Chapter 39: Kain
It was more than exhilarating, the feel of water against my skin. It was intoxicated, almost rivalling the frenzy the blood lust could install upon one of my kind. I could not resist taking each and every opportunity I could to dive in through whatever lakes were left. The cool feeling was both familiar and disturbing alien.
The feel brought back memories I thought I had lost forever. Memories of when I was still human and able to come into direct contact with water without burning. I remembered I detested washing, regarding it as a common practise hardly befitting a noble of my stature. I learned later I should have relished the experience while I could.
Now I found no juvenile revolution in water's touch. Now, it was the most precious thing in the world to have.

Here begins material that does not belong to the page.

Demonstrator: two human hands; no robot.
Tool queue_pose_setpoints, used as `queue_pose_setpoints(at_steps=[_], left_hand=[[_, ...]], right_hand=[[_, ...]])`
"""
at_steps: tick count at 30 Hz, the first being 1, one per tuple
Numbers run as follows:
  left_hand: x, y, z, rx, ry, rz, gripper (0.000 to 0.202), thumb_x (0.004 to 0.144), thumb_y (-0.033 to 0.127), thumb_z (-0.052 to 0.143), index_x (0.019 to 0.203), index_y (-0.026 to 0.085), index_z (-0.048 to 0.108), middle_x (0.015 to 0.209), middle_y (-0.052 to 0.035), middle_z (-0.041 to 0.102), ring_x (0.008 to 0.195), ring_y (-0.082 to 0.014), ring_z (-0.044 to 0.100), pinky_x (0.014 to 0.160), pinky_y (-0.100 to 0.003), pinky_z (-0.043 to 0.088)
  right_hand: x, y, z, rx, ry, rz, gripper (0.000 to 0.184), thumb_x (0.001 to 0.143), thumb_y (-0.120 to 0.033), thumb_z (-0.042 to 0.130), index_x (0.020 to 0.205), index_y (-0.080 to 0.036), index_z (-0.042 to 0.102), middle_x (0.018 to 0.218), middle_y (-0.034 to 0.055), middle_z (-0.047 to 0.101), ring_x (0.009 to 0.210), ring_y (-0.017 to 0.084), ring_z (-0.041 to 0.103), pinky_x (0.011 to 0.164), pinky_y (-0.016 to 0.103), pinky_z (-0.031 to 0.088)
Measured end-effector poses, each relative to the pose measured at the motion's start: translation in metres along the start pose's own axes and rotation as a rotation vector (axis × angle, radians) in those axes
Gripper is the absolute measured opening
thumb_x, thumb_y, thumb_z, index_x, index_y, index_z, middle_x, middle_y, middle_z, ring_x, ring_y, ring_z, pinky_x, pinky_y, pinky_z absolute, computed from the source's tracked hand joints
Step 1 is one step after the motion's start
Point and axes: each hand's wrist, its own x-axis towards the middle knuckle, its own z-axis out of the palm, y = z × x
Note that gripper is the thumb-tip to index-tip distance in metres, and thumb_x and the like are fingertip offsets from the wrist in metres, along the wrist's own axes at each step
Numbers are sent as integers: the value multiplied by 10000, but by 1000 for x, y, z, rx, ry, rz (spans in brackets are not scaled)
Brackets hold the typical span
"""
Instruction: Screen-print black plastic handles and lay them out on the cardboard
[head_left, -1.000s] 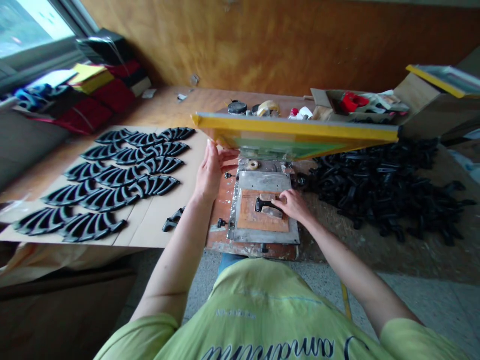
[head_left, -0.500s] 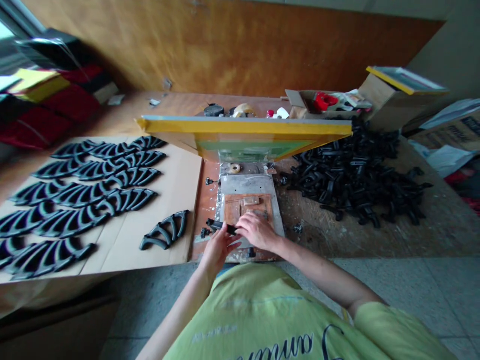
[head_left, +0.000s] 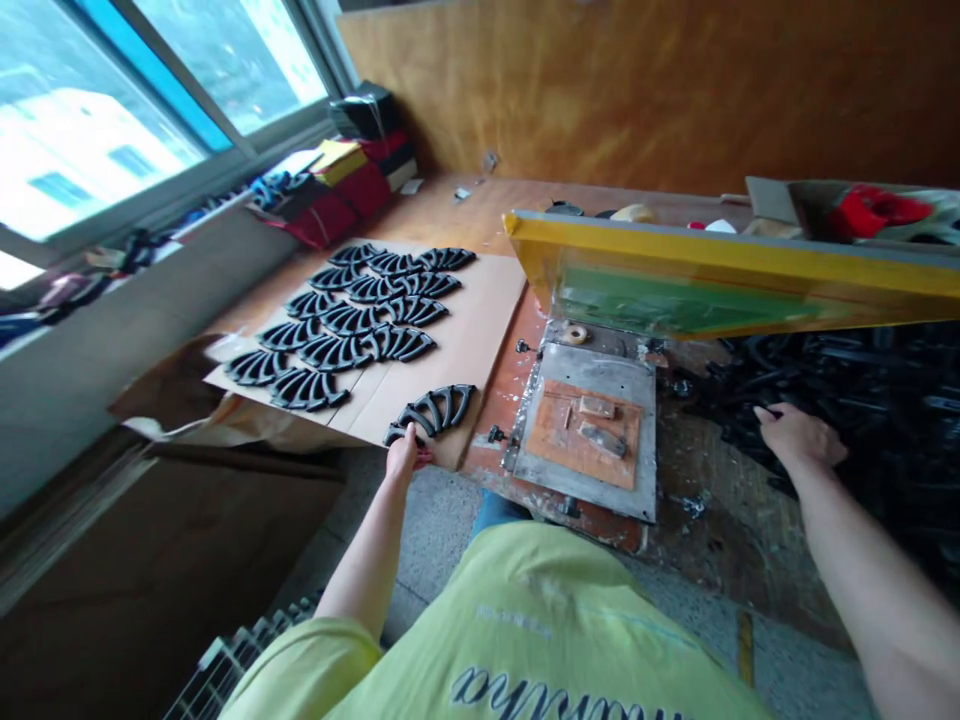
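My left hand (head_left: 403, 452) is closed on the near end of a black curved plastic handle, at the end of a short row of handles (head_left: 442, 408) on the cardboard sheet (head_left: 480, 300). Further back and left on that sheet lie several fanned rows of like black handles (head_left: 352, 318). Over on the right, my right hand (head_left: 802, 436) reaches into a dark heap of loose black handles (head_left: 862, 400). Its fingers are curled among the pieces; which piece they grip, if any, is hard to make out. Between my hands, a metal plate (head_left: 577, 490) carries a brown board with small blocks (head_left: 598, 407).
A yellow-edged screen frame (head_left: 712, 250) stands tilted up behind the plate. Black knobs (head_left: 496, 434) stick out beside the plate, and a tape roll (head_left: 576, 334) lies behind it. An open carton (head_left: 780, 215) is at the back right. Red and black boxes (head_left: 330, 205) stand by the window.
The view has swung left. My hands have parted: the left has brought the black handle from over the plate onto the cardboard row, while the right has moved to the heap.
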Motion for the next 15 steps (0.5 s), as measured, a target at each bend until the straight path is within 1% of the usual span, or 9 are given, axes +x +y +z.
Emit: queue_pose_setpoints(at_steps=[1, 3, 4, 6, 8, 10, 12, 14, 15], left_hand=[[5, 1, -1, 49, -13, 6, 540, 923, 600, 344, 761, 172, 631, 673, -180, 696, 679, -297, 716, 589, -382, 568], [13, 4, -6, 145, -34, 23, 565, 901, 626, 358, 724, 174, 647, 574, -159, 657, 616, -312, 693, 577, -413, 558], [15, 6, -9, 189, -37, 36, 571, 895, 631, 359, 718, 174, 654, 544, -149, 642, 607, -317, 687, 578, -425, 555], [14, 9, -16, 273, -10, 72, 565, 873, 646, 378, 732, 179, 665, 555, -148, 646, 657, -340, 692, 619, -462, 551], [5, 11, -17, 344, 70, 121, 549, 849, 659, 406, 801, 184, 677, 716, -186, 702, 827, -385, 695, 729, -530, 532], [-12, 13, -7, 404, 202, 234, 538, 856, 648, 410, 948, 192, 680, 999, -219, 711, 1050, -411, 635, 869, -580, 474], [-31, 15, 12, 480, 311, 422, 535, 884, 604, 406, 1135, 200, 652, 1236, -210, 638, 1192, -391, 550, 969, -557, 426], [-46, 18, 34, 567, 351, 573, 549, 891, 564, 442, 1267, 200, 611, 1363, -189, 564, 1251, -377, 487, 1004, -520, 413], [-52, 20, 43, 604, 351, 599, 566, 885, 556, 467, 1304, 199, 597, 1407, -182, 531, 1273, -382, 457, 1009, -520, 409]], right_hand=[[-2, 3, 5, -59, 138, 81, 562, 871, -641, 415, 579, -242, 683, 694, 203, 582, 854, 376, 615, 748, 593, 371], [-4, 4, 9, -109, 325, 320, 517, 800, -670, 513, 544, -247, 663, 662, 191, 570, 784, 360, 606, 699, 574, 378], [-4, 0, 10, -98, 370, 370, 486, 804, -647, 525, 592, -242, 691, 682, 191, 581, 764, 350, 602, 687, 563, 384], [-5, -16, 7, -66, 410, 403, 430, 856, -556, 501, 748, -218, 744, 753, 202, 613, 760, 331, 603, 690, 532, 412], [-6, -47, 2, -63, 356, 369, 394, 896, -461, 469, 878, -184, 749, 837, 216, 640, 817, 325, 613, 724, 490, 449], [-10, -91, -1, -41, 223, 242, 342, 913, -385, 458, 946, -175, 725, 918, 201, 663, 889, 310, 622, 771, 438, 479], [-18, -141, 1, 11, 83, 75, 290, 920, -323, 458, 1016, -179, 692, 989, 166, 684, 911, 283, 634, 787, 396, 495], [-27, -189, 6, 38, -35, -58, 296, 928, -273, 458, 1127, -171, 652, 1042, 141, 703, 894, 256, 650, 765, 360, 505], [-31, -210, 10, 40, -87, -125, 321, 933, -244, 449, 1186, -166, 631, 1071, 131, 709, 900, 242, 656, 771, 344, 506]])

I took the unique opportunity to wash. I had, after all, gone for over a thousand years without so much as a rinse. My hair was dirty and I had no doubt I may even smell. Swimming was not something I had ever learned to do well so I stayed in the swallows of the lake, the waves gently lapping around my waist. Shaking the water clear from my hair I glanced down at my reflection in the water's surface.
A curios impulse suddenly gripped me and reaching down; I cupped the water in my hands and raised it to my lips. I sipped it slowly and let it swirl around in my mouth. It felt as if I was sampling some rare wine and I relished it, before letting it slid down the back of my throat.
I found it surprising I had forgotten what the taste of water was like. It was wholly different to the copper and salty taste of blood and it sat uneasy in a stomach that was unused to it. It would do me little good as my body required blood rather that water. But still, it had been my first drink other than blood since I had been turned over a millennium ago.
For a while, I simply floated on the water's surface and let it carry me back to shore where I had left my clan banner and gauntlets. I kept expecting to wake up to find this all a delusion of a warped mind.
Raziel, or rather his projected form, was sitting on the pebbles waiting for me.
"If you feel satisfied, we do have business elsewhere." He stated as I came to a stop against the stones. "As you yourself have said." I forged a frown, reminded of why I had sought out the Leviathan blood in the first place. I sat up and shook the last few drops of water off me.
"Yes of course." I replied standing up. It was an unusual experience, being wet and it took a little getting used to. Still my clothed required drying so I evoked a fireball spell and let it quietly burn around me. Within moments they were usable and I slipped my clan banner back over my shoulder.
Even from the shore, I could see the unique outline of Malek's Bastion in the distance. Perched on perilous mountain top, the fortress had been the unassailable home of Malek the paladin. Here he whiled away his existence with his soul bound to the armour he used in life as his punishment for failing the circle.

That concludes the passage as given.